--- Data to examine Enclosed Below ---

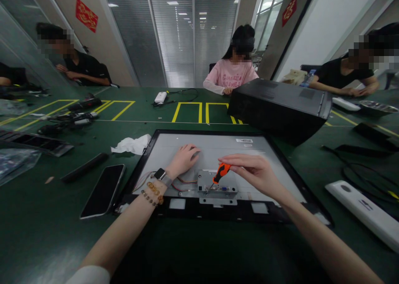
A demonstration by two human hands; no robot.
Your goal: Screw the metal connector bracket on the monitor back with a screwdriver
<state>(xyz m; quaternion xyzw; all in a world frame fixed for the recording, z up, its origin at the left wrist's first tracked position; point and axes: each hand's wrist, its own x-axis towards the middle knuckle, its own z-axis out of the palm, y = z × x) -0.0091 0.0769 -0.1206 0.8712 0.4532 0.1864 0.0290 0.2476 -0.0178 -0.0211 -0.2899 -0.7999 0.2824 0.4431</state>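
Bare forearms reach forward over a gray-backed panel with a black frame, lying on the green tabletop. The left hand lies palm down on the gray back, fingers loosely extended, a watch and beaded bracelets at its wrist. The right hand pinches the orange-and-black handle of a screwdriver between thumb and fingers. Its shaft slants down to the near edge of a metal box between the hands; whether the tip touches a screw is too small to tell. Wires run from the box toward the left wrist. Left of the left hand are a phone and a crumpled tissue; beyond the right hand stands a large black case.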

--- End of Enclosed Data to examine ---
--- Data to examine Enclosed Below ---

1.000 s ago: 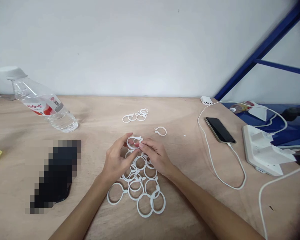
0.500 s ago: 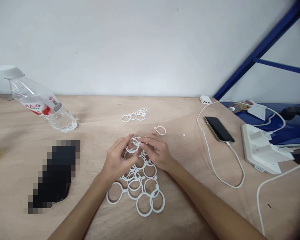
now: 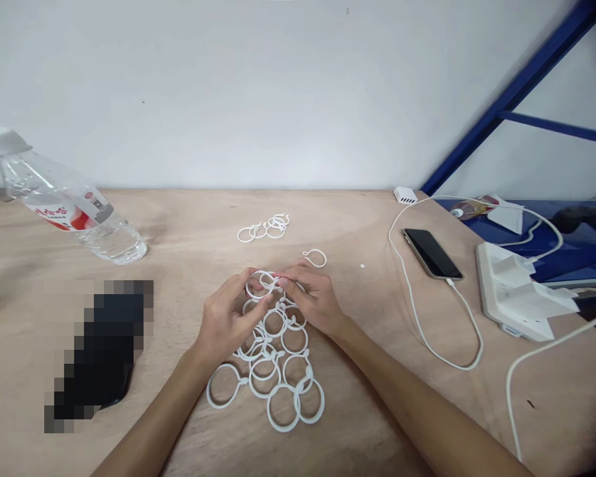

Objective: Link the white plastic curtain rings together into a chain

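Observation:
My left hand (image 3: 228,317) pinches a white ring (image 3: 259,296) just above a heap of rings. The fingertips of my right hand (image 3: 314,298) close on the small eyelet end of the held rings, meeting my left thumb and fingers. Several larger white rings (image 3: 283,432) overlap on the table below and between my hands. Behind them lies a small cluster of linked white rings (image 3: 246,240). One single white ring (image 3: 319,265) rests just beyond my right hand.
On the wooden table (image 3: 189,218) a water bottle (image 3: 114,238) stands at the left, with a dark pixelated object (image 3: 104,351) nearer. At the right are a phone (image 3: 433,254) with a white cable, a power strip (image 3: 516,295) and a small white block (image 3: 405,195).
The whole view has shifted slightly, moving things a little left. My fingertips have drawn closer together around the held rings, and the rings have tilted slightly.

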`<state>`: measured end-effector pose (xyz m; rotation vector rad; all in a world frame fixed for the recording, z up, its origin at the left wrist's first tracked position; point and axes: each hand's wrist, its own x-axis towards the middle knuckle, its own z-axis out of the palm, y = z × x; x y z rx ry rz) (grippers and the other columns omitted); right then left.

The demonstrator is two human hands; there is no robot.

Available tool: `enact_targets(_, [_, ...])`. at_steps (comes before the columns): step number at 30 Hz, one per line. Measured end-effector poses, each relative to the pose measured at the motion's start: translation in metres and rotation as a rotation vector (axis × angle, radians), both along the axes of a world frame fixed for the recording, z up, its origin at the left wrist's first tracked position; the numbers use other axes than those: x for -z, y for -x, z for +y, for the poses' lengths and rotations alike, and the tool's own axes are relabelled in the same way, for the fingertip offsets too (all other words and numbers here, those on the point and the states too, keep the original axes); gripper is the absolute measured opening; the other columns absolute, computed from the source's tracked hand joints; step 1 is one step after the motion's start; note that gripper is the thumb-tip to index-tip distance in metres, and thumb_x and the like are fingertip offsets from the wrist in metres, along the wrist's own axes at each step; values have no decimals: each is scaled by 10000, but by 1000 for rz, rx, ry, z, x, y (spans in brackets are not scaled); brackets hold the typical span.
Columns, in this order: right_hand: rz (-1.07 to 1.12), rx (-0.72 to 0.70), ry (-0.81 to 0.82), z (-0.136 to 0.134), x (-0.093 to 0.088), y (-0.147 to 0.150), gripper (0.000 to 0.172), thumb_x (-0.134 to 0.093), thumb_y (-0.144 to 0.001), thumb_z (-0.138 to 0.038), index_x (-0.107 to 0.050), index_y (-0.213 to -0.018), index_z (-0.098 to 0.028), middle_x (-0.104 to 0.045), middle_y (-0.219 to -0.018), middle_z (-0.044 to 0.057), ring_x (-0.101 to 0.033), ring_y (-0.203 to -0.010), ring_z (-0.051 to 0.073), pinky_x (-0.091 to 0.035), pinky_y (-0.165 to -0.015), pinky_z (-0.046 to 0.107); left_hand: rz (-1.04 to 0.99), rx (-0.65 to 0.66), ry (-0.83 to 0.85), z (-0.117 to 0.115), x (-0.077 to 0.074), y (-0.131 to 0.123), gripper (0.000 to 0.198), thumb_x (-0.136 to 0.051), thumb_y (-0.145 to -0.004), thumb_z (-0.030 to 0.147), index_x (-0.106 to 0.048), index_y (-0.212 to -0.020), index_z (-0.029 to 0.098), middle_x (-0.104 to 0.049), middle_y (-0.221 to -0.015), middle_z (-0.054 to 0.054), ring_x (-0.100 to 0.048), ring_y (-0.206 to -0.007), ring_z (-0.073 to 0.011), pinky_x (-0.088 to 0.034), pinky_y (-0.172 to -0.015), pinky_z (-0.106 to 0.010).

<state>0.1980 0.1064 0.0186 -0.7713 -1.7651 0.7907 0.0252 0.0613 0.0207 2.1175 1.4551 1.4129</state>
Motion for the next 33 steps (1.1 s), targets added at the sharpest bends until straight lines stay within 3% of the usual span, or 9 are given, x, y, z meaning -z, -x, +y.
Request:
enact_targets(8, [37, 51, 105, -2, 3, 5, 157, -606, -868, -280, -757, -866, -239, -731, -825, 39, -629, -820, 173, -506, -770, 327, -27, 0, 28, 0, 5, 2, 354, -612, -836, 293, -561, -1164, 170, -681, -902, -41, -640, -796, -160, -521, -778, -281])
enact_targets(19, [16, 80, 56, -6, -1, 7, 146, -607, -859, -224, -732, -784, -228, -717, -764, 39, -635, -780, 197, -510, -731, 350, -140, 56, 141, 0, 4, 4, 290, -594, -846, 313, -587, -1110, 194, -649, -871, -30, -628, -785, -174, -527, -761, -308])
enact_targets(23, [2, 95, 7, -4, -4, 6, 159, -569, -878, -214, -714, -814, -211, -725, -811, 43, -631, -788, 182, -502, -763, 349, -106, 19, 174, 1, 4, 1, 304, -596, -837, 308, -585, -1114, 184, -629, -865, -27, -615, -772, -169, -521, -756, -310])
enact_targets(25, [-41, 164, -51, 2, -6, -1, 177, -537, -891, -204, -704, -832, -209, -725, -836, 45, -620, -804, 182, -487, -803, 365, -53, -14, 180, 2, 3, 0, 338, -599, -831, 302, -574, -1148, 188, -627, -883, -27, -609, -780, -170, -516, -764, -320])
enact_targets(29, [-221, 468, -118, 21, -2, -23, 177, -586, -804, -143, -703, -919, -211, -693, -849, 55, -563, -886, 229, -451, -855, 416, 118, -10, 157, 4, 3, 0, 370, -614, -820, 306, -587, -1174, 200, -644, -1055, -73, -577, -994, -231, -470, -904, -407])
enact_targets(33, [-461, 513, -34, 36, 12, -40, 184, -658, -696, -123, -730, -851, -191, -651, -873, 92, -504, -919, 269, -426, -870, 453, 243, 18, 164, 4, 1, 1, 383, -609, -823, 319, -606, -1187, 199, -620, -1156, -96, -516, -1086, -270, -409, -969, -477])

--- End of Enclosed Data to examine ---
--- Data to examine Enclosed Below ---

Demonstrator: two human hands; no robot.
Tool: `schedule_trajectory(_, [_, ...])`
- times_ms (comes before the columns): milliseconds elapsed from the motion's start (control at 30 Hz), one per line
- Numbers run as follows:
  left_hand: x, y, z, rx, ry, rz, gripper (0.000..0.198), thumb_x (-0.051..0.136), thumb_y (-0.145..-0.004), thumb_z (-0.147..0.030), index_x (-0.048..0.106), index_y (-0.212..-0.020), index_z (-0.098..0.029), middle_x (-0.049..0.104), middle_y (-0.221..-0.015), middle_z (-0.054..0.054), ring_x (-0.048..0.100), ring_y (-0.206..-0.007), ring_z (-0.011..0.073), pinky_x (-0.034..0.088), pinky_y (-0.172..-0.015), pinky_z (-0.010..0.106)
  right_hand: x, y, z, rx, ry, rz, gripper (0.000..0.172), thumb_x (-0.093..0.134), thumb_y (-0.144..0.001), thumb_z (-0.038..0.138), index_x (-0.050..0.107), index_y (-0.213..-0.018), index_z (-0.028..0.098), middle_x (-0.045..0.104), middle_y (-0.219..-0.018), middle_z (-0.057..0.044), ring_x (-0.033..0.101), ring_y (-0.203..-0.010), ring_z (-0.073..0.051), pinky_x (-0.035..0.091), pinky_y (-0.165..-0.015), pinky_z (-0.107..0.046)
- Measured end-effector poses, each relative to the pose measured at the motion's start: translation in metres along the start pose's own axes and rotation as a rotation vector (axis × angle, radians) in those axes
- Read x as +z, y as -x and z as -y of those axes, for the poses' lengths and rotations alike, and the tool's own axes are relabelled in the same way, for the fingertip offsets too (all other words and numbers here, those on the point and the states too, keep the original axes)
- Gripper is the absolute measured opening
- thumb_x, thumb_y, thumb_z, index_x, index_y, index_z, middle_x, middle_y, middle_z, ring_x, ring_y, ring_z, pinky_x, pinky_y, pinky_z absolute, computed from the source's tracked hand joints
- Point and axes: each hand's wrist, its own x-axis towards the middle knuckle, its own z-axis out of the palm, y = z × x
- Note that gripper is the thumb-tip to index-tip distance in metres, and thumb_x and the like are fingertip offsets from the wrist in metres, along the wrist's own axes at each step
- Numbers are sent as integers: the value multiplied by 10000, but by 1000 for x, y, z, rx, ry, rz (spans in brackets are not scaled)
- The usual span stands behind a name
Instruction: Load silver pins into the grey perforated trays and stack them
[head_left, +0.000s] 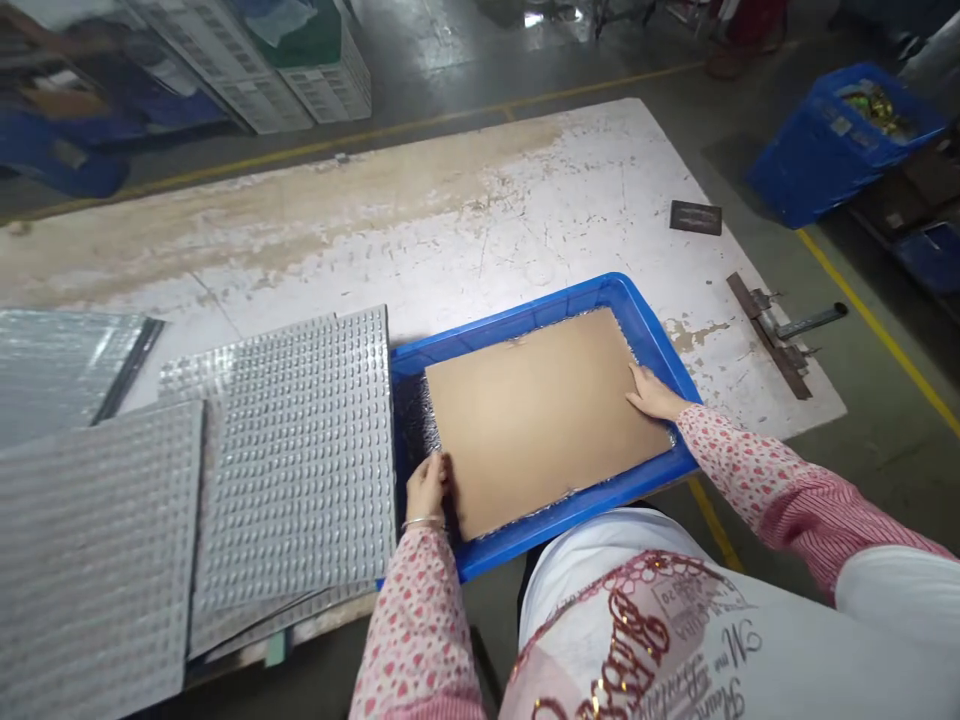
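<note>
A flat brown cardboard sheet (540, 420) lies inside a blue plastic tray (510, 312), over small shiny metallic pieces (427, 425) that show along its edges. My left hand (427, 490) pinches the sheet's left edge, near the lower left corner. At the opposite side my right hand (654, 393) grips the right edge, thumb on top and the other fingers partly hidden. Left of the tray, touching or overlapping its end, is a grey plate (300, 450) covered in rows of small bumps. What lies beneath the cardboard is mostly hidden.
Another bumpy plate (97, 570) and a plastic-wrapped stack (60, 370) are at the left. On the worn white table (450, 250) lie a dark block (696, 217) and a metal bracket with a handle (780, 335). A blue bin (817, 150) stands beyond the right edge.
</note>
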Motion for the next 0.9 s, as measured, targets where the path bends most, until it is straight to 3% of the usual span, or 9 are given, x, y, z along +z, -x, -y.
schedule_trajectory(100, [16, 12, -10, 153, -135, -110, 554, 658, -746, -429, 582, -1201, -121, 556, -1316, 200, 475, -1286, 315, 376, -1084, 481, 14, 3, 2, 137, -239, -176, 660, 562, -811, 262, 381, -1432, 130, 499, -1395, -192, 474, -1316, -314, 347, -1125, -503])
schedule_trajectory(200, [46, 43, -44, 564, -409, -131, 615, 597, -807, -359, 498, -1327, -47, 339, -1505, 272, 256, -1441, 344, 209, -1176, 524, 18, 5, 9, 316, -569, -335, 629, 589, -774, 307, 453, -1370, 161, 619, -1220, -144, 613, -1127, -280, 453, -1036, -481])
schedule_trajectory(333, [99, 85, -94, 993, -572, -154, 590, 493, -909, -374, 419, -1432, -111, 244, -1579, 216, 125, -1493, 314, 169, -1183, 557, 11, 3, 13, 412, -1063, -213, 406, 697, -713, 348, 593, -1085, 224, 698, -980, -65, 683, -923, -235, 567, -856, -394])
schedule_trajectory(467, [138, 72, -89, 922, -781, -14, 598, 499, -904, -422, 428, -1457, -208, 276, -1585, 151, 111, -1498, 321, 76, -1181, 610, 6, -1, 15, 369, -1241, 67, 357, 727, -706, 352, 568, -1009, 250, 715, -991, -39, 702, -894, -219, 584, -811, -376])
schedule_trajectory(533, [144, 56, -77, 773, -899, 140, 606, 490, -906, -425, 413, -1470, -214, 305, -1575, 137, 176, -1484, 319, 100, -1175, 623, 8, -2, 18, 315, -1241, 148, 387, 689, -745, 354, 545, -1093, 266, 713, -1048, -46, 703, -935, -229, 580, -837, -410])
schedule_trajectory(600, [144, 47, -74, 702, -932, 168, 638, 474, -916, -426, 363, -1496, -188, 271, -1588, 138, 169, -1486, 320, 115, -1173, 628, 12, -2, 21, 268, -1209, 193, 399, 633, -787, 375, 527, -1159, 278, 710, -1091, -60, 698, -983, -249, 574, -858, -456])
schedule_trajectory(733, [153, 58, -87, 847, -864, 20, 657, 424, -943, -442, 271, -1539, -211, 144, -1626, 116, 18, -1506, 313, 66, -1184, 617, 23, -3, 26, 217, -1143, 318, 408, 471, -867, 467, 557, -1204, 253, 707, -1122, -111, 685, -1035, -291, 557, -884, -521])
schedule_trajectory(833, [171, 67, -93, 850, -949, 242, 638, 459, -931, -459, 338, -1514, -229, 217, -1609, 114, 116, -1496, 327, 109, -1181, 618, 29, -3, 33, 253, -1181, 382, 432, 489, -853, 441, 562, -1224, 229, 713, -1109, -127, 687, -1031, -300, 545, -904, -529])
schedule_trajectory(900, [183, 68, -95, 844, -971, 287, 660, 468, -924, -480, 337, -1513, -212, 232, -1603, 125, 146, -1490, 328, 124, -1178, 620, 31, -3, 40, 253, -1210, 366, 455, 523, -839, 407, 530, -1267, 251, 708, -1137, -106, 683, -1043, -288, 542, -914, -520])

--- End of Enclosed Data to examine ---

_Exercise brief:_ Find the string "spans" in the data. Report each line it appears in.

_Exercise response:_
Available tool: `enact_targets(_, [_, ...])`. at_steps (comes before the columns): step number at 30 Hz, one per line. Measured end-effector poses, each relative to the pose measured at the motion's start: translation in metres and rotation as a rotation vector (axis × angle, radians), both along the axes of a world frame fixed for the recording, z up, its origin at the left wrist's first tracked position; the numbers use other axes than those: x for -z, y for -x, z for +y, for the poses' lengths and rotations alike, and the tool's own axes are relabelled in the same way, for the fingertip offsets too (all other words and numbers here, those on the point and the states too, keep the original axes); gripper is the absolute measured opening; the other columns absolute, computed from the source's tracked hand joints; step 1 is one step after the motion's start; note that gripper is the thumb-tip to index-tip distance in metres, and thumb_x and the like are fingertip offsets from the wrist in metres, along the wrist's own axes at each step; values have no decimals: each is scaled by 10000, but by 1000 for rz, rx, ry, z, x, y (spans in brackets are not scaled); brackets hold the typical span.
- Numbers are sent as integers: the value multiplied by 10000, but by 1000 for x, y, z, rx, ry, rz (spans in brackets are not scaled)

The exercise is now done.